WFM-specific forecasting use cases

  • Volume forecasting — calls, contacts, chats, emails by interval. The canonical WFM forecast.
  • AHT forecasting — average handle time, often modeled separately from volume because drivers differ
  • Attrition forecasting — separations by cohort or class. See the calculator pages Annual Attrition and Training Attrition for the ratio mechanics; method pages here handle the time-series methodology.
  • Capacity forecasting — required FTE over horizon, derived from volume × AHT / occupancy with appropriate Erlang or simulation. See Demand calculation.
  • Speed-to-proficiency curves — modeling how new hires ramp; relevant to Speed to proficiency curve.

Connecting forecasting to the WFM operating model

Forecasts are inputs to capacity planning, scheduling, and intraday operations.

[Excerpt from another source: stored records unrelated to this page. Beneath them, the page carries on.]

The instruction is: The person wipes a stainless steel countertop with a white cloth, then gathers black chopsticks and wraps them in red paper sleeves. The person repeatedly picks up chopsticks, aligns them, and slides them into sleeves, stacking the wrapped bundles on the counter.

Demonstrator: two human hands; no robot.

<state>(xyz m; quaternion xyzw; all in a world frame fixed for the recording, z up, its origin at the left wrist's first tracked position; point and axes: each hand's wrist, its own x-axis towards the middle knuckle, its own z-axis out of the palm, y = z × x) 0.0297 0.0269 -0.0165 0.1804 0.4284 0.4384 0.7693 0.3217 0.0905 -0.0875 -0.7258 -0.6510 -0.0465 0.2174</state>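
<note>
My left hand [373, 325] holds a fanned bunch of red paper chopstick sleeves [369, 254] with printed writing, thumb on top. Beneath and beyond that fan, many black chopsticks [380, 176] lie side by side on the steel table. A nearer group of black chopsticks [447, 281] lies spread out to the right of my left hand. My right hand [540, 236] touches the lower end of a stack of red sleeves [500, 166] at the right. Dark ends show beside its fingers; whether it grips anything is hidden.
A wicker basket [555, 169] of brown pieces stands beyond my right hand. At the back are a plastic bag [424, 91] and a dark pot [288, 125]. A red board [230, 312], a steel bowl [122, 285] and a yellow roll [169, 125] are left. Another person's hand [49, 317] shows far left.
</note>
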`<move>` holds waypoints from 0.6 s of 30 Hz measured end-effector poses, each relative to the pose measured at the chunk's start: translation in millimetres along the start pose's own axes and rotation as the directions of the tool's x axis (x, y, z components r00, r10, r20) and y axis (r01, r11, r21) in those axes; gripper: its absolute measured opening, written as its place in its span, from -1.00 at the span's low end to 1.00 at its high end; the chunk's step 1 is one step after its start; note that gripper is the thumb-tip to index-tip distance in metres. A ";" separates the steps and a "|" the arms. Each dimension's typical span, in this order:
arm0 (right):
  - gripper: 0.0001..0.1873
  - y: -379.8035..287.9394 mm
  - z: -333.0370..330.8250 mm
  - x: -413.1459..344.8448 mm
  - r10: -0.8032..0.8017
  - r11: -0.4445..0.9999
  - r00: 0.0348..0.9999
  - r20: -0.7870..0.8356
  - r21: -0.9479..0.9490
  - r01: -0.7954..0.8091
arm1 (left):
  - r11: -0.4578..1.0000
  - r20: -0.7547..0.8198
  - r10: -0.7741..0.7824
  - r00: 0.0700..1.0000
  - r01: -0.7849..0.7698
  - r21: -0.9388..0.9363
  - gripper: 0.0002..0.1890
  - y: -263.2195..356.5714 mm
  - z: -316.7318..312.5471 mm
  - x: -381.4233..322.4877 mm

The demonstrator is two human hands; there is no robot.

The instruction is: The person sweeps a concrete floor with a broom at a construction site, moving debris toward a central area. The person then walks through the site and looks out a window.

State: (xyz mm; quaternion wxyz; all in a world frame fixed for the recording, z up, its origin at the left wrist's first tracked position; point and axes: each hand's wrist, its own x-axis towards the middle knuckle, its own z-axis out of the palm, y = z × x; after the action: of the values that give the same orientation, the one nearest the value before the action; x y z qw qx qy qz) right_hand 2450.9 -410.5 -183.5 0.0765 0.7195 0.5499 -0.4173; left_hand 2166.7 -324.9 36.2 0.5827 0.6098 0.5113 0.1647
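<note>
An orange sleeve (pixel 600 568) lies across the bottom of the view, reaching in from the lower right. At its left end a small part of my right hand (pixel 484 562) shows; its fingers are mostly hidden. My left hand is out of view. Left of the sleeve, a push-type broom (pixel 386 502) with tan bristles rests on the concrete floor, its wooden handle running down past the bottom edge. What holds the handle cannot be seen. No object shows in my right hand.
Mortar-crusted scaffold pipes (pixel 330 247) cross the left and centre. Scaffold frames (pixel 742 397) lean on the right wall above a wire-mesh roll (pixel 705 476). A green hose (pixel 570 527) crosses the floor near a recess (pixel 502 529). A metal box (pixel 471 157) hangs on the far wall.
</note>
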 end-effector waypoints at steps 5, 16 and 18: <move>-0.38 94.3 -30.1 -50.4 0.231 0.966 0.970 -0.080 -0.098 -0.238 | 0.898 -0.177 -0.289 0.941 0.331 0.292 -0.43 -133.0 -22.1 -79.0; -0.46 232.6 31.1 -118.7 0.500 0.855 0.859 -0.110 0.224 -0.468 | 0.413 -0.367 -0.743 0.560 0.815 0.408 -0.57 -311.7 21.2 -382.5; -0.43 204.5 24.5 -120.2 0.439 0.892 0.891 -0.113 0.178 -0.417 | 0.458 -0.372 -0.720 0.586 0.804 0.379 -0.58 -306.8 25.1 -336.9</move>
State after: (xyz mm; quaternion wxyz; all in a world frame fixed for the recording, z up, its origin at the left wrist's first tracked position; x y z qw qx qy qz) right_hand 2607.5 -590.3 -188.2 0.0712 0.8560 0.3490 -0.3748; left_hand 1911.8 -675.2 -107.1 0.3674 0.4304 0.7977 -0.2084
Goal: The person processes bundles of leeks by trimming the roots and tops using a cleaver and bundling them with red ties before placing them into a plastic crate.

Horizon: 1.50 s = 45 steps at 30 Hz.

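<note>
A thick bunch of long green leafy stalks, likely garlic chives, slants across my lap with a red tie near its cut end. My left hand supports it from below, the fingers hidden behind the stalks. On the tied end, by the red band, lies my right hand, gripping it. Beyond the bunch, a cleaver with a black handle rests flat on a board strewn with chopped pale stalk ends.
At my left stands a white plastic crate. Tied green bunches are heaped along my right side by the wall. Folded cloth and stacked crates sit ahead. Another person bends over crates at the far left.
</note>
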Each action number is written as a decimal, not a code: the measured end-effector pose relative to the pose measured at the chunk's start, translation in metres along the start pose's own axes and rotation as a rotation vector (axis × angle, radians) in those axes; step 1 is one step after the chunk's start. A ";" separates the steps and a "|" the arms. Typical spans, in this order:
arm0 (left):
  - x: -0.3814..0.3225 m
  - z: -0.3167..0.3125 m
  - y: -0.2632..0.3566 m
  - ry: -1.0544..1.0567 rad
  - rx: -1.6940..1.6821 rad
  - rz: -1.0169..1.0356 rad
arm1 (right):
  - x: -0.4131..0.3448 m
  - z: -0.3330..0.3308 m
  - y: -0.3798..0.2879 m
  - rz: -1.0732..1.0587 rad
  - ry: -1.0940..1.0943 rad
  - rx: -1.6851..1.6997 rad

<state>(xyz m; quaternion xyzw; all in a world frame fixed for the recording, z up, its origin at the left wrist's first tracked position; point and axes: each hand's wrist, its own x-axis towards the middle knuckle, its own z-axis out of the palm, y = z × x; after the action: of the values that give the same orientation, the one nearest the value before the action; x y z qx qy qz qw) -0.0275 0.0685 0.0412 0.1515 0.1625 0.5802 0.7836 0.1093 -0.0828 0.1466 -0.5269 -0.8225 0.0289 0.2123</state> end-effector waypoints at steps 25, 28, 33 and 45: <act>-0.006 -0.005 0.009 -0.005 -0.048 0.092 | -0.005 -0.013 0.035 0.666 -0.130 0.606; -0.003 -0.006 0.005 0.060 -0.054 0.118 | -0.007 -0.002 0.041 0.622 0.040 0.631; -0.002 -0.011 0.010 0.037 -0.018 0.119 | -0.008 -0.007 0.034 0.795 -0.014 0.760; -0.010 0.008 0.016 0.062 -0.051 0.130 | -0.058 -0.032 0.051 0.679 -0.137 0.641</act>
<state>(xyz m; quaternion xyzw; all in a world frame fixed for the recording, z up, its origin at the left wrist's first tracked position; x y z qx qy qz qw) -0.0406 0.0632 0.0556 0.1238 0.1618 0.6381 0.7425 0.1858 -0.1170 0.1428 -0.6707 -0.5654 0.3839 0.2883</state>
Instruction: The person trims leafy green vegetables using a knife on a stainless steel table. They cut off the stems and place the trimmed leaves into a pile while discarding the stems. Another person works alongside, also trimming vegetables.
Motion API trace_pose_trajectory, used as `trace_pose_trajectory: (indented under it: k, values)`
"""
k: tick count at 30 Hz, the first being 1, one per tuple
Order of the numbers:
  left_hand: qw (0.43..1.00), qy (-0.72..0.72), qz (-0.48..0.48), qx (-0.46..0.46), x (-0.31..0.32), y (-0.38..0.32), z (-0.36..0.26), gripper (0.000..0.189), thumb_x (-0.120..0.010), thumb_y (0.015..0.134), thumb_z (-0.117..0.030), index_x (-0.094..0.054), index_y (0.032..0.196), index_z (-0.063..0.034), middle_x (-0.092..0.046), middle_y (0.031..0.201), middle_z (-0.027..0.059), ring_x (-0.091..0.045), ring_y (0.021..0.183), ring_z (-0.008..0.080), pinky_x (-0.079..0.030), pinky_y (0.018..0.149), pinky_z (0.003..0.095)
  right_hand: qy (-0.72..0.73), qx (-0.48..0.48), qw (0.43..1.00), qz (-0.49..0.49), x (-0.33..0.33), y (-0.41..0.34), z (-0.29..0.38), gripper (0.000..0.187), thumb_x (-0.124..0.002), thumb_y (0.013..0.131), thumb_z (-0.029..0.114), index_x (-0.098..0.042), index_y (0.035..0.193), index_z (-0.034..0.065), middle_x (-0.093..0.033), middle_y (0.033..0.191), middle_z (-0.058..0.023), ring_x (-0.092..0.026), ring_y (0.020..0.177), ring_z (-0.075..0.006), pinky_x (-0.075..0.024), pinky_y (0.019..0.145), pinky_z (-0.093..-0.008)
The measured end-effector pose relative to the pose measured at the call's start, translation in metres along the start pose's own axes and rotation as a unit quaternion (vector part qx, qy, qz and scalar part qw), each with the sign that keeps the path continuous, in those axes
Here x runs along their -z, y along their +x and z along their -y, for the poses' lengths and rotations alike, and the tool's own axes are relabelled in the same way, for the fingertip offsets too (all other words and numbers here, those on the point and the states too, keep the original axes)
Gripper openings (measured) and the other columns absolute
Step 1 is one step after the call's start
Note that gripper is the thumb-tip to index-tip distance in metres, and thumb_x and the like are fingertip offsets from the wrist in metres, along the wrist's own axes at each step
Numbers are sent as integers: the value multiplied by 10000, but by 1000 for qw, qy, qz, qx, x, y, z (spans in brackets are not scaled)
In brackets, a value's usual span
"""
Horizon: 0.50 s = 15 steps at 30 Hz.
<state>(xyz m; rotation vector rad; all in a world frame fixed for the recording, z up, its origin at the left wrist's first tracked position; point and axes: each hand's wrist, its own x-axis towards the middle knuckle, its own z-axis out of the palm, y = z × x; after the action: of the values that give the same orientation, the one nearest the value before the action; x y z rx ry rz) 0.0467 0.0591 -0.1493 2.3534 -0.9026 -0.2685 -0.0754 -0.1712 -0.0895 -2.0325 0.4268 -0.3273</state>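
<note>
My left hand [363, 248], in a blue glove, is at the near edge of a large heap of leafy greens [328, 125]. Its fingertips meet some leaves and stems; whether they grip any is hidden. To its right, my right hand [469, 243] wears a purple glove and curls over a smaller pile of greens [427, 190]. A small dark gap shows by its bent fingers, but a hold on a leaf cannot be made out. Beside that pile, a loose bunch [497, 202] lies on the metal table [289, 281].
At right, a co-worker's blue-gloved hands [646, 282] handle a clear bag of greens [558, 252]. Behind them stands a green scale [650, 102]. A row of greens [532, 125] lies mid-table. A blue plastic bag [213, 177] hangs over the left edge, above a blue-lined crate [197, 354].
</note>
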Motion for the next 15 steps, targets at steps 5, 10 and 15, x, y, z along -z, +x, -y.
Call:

The Future WFM Operating Standard frames forecasting as a Level 2-and-above capability, with variance-aware operations requiring forecasts that express ranges rather than single numbers. The WFM Ecosystem Architecture places advanced capacity planning (Pillar 3) as the place where forecast distributions feed risk-aware decisions.

The methods on the linked pages are the math beneath those operating principles. Choosing the right method matters; using ranges rather than point estimates matters more.

References

  • Hyndman, R. J., & Athanasopoulos, G. Forecasting: Principles and Practice (Python edition). otexts.com/fpppy. The canonical open-access reference for the methods on the linked pages.